▶ _TASK ITEM_: Take the data below. Output it exactly from its first line through the line containing "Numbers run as".

· · ·

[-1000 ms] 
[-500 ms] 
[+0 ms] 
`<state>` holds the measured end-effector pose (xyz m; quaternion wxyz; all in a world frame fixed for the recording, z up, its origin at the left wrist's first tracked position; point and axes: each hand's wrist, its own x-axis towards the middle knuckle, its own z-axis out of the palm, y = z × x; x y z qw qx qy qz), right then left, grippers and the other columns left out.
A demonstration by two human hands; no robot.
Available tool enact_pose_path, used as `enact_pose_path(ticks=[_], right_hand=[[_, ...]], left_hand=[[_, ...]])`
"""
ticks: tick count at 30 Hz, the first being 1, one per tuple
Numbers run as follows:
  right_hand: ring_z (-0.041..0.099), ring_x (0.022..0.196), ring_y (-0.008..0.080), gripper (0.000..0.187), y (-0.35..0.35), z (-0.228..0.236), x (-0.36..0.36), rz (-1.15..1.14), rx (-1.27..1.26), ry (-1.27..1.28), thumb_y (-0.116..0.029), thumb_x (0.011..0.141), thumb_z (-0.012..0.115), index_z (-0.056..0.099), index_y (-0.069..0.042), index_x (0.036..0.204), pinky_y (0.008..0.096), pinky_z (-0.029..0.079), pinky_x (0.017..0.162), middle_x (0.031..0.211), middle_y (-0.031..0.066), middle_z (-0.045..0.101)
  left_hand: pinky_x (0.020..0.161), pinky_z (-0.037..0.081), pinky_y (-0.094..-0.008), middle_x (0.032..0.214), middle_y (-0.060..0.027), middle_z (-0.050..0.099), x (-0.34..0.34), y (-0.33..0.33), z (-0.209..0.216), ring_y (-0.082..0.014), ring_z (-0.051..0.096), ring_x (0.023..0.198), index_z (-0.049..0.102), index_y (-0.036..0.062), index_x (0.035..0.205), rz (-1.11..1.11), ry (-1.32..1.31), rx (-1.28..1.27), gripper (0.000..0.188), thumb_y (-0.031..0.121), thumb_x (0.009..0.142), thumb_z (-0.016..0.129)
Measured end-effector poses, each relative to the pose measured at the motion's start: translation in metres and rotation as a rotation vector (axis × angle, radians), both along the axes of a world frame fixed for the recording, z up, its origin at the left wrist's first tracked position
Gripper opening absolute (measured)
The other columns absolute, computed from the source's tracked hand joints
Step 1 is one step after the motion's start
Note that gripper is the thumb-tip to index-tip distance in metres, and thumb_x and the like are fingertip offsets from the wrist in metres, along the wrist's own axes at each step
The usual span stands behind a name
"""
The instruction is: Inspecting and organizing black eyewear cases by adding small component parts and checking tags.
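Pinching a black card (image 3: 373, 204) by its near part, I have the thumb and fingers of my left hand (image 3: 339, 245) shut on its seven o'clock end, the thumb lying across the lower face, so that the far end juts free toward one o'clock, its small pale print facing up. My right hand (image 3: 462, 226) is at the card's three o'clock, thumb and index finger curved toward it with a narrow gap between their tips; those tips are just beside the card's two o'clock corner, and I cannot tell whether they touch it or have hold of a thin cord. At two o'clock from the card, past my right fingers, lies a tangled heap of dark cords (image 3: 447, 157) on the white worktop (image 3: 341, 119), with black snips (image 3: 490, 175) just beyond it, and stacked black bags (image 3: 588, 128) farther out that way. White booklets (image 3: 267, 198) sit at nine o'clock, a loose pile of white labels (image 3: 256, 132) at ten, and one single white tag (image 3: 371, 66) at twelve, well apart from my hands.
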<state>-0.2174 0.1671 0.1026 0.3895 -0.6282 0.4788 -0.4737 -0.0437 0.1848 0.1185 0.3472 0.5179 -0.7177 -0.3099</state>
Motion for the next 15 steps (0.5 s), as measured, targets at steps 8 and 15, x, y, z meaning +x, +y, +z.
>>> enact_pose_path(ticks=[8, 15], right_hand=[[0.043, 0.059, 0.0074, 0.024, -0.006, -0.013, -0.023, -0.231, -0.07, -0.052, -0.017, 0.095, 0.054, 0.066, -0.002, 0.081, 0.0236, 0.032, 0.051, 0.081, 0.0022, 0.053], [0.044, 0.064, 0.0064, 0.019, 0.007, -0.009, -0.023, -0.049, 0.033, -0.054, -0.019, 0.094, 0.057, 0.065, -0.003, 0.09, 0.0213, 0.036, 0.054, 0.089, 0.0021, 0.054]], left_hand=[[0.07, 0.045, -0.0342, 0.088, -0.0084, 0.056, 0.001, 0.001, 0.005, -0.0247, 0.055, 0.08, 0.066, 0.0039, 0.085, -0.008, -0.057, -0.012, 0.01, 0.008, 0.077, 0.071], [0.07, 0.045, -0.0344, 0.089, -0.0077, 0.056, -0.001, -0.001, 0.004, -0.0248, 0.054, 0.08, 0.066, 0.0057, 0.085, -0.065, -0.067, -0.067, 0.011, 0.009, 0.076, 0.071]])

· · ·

▶ _WRITTEN ANSWER_:
[-1000 ms] 
[-500 ms] 
[+0 ms] 
`<state>` holds the measured end-effector pose (xyz m; quaternion wxyz; all in a world frame fixed for the recording, z up, its origin at the left wrist's first tracked position; point and axes: each hand's wrist, its own x-axis towards the middle knuckle, its own z-axis out of the palm, y = z × x; x y z qw qx qy qz), right then left, grippers and the other columns left out.
A demonstration by two human hands; no robot.
Available tool enact_pose_path, used as `enact_pose_path(ticks=[_], right_hand=[[_, ...]], left_hand=[[_, ...]])`
"""
ticks: tick count at 30 Hz, the first being 1, one per tuple
Numbers run as follows:

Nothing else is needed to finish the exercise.